▸ WHAT IS EXPECTED
Extract word for word the lines of the listing from its start to the line holding "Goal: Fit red", both ends kept; pictures are not part of the copy.
....
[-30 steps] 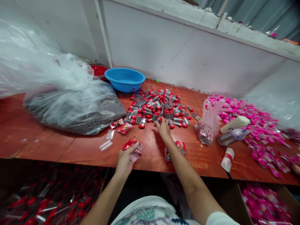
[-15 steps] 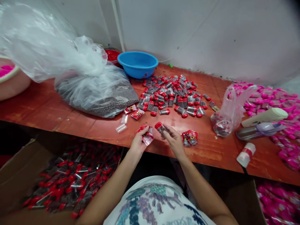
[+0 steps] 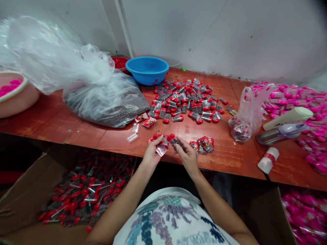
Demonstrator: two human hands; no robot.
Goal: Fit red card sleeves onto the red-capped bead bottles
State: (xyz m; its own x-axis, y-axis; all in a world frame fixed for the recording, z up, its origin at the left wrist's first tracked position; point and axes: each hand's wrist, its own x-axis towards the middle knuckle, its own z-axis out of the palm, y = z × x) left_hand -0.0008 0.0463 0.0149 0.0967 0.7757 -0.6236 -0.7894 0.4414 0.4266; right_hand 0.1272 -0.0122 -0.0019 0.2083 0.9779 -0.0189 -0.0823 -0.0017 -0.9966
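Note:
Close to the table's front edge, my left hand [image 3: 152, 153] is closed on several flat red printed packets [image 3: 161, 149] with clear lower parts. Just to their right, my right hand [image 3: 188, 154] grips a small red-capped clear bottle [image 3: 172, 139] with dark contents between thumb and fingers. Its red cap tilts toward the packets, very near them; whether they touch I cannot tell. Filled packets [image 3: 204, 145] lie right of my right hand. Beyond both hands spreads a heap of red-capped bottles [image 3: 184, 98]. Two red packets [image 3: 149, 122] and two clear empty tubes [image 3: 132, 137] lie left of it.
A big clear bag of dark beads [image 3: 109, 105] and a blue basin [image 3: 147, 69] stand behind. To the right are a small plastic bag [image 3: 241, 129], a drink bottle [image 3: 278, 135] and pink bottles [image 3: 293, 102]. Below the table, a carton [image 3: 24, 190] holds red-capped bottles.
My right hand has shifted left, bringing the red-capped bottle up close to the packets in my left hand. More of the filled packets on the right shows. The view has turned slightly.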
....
▸ EXPECTED ANSWER
[-30 steps] 
[-15 steps] 
[+0 steps] 
Demonstrator: two human hands; no robot.
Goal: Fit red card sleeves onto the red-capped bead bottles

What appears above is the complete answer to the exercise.